The east riverfront of Detroit’s future will belong to everyone, not just wealthy condo owners, city planners are saying.
“The vision reverses a long-held presumption that the riverfront running east from the Renaissance Center would fill up with pricey residences and shops to boost the city’s population and tax base,” according to the Detroit Free Press, which adds that a new plan, announced last week, “accepts that the value of public access to the riverfront outweighs the value of a few more condos and shops.”
Maurice Cox, director of the city of Detroit Planning and Development Department, unveiled a blueprint, alongside officials from the Detroit RiverFront Conservancy and the Detroit Economic Growth Corporation, that would continue efforts to transform the waterfront into a public access point (many of which have already been realized, as Next City covered last year). But it also seeks to preserve for public access areas slated for development, namely a portion of the riverfront district between Atwater Street and the Detroit River. Three sites south of Atwater Street will become public park space, according to a release from the Conservancy.

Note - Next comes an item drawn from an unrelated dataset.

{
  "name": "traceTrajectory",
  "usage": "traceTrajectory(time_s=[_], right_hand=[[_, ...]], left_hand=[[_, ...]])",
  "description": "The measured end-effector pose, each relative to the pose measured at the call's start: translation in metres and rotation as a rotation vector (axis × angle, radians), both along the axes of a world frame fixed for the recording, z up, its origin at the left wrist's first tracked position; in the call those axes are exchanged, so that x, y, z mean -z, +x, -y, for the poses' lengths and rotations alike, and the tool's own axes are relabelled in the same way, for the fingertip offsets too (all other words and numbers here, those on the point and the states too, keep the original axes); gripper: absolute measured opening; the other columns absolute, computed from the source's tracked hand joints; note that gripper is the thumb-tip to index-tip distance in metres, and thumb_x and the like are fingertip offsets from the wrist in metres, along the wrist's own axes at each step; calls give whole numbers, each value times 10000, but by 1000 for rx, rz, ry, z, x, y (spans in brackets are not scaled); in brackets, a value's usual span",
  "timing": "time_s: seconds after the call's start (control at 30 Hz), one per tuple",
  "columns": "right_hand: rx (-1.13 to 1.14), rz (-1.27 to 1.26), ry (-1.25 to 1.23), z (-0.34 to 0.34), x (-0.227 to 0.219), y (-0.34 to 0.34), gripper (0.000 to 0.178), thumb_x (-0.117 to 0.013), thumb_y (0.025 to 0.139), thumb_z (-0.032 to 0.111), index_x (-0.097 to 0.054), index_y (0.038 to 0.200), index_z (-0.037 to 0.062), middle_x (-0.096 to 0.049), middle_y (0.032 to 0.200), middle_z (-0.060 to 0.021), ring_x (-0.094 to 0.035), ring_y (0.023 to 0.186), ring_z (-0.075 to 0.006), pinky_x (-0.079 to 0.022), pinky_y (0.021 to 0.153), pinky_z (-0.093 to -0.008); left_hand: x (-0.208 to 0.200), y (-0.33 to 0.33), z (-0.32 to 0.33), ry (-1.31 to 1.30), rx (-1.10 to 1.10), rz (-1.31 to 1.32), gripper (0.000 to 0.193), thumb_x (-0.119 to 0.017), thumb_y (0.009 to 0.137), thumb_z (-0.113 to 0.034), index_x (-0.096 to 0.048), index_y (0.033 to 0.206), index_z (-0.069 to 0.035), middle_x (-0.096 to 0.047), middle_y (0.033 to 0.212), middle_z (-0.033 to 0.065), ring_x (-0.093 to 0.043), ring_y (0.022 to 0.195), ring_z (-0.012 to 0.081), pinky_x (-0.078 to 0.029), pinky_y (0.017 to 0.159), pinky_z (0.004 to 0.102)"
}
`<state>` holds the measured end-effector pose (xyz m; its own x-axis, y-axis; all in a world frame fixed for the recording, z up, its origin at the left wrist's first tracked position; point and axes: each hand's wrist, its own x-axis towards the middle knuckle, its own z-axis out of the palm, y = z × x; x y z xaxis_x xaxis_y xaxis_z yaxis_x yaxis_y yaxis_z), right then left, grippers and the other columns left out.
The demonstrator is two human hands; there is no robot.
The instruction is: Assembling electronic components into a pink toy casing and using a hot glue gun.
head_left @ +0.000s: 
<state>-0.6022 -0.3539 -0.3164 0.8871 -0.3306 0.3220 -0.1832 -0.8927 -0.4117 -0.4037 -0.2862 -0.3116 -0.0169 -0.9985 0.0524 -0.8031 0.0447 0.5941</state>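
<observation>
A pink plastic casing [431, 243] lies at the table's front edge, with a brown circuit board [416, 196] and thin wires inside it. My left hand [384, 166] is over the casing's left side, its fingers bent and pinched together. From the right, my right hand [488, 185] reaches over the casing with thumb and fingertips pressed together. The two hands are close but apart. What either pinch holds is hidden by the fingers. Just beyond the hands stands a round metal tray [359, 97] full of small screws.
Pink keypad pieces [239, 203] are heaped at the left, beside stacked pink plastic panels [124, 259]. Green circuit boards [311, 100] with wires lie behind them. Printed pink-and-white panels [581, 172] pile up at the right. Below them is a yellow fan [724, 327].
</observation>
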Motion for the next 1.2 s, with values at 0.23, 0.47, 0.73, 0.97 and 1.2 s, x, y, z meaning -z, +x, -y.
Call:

“The east riverfront is a special place for all Detroiters, particularly families and the elderly,” Mark Wallace, president and CEO of the Detroit RiverFront Conservancy, said, according to the release. “This plan builds on the lessons we have learned since opening up the RiverWalk in 2007. The greenway connections and expansions of the park space will significantly improve the riverfront experience for generations to come.”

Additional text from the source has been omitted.